Scalability Without Limits for Big Data
Enterprise-scale data integration has what it takes to handle the volume, variety, and velocity of big data
Big data streams into many organizations at high velocity, and therefore the level of performance for processing big data is very important. Data also changes rapidly, and it must be fed to various applications in the system quickly so that management can react to changing business conditions as soon as possible. To successfully handle big data, organizations need to implement enterprise-class data integration that is dynamic, extendable, and combined with the Apache Hadoop framework to meet the following kinds of needs:
- Dynamic: Meeting current and future performance requirements
- Extendable: Partitioning for fast and easy scalability
- Hadoop integration: Leveraging Hadoop—which is not an integration platform, but it can be—as part of an integration architecture to land data and determine its value while balancing optimization
In addition to performance, scalability is also a key consideration when it comes to big data integration. Employee time is a valuable resource that can be made highly efficient through enhanced performance and scalability to help boost productivity. Using technology solutions to reduce the amount of time workers spend on particular tasks also helps improve an enterprise’s business success.
The steady growth of data volume, variety, and velocity can impact service-level agreements (SLAs) within IT departments. The time required to process data integration jobs can exceed the window allowed by SLAs, and when this condition occurs IT may no longer be capable of meeting the needs of internal customers. Efficient processing of big data can be a requirement for every part of an organization.
Optimizing big data workloads
A highly critical requirement for processing large, enterprise-class data volumes for big data integration is unlimited data scalability, which offers the capability to process large data volumes in a single application proportionate to any added hardware.* Processing unlimited data volumes makes it possible to solve many high-value business problems for the first time while ensuring that a hardware platform yields predictable benefits.

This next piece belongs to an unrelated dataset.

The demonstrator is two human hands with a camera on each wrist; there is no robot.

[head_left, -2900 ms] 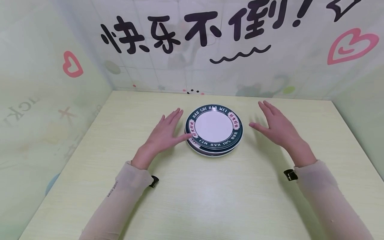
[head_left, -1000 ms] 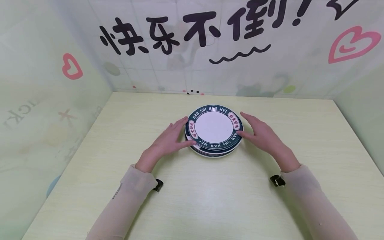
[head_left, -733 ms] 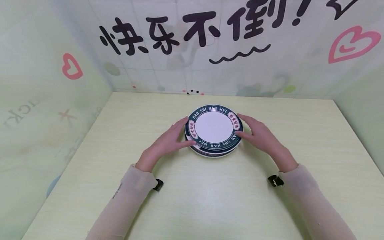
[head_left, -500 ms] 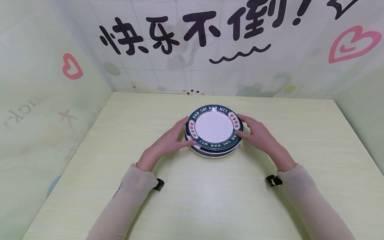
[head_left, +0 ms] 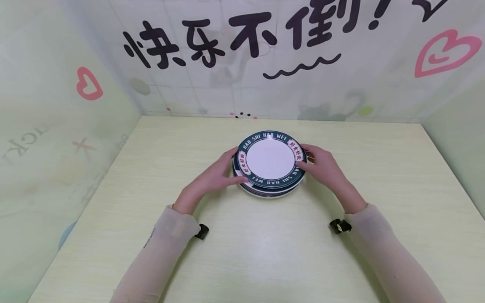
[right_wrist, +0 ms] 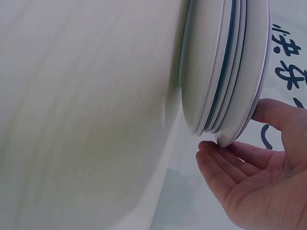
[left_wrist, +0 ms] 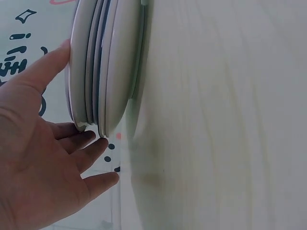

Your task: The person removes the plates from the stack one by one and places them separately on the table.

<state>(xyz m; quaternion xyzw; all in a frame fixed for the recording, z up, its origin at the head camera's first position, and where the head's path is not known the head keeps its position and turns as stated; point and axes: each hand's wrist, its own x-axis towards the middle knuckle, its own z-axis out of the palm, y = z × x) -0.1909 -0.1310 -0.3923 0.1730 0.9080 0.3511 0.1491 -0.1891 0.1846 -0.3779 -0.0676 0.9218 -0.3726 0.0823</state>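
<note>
Pale wood-grained tabletop [head_left: 273,244] ran back to a white printed backdrop [head_left: 246,92] at 12 o'clock, marked with bold black characters. Near that far edge, about midway across, sat a low stack of round, apparently ceramic plates [head_left: 266,195], crowned by a white plate with a dark green, lettered rim [head_left: 270,160]. Moments before, the right hand [head_left: 322,166] hung well apart from it at 3 o'clock; now it pinched the top plate's rim, thumb just past 3, fingers curled under near 2. The left hand [head_left: 214,174] likewise grasped the rim, thumb at 8, index fingertip just short of 10, other fingertips lying along the edges below. So reaching had seemingly given way to holding, with the grip fairly balanced on both sides. The stack had not visibly shifted; whether the top plate was bearing any lift could not be told.
</note>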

Unlimited data scalability enables organizations to process vast quantities of data in parallel, helping dramatically reduce the amount of time it takes to handle various workloads. Unlike other processing models, unlimited data scalability systems optimize hardware resource usage and allow the maximum amount of data per node to be processed.
How can organizations know they have an infrastructure that is strong enough to handle big data? The architecture is at the core of successfully implementing a big data initiative. Unlimited data scalability systems have four key elements in common:
- Shared-nothing architecture
- Software data flow
- Data partitioning for linear data scalability
- Design isolation
Architected software is designed from the ground up to capitalize on a shared-nothing, massively parallel processing (MPP) architecture (see Figure 1). Data sets are partitioned across computing nodes and a single application is executed with the same application logic implemented against each data partition. As a result, there is no single point of contention, or processing bottleneck, anywhere in the system. And there is no upper limit on data volume, processing throughput, number of processors, and nodes.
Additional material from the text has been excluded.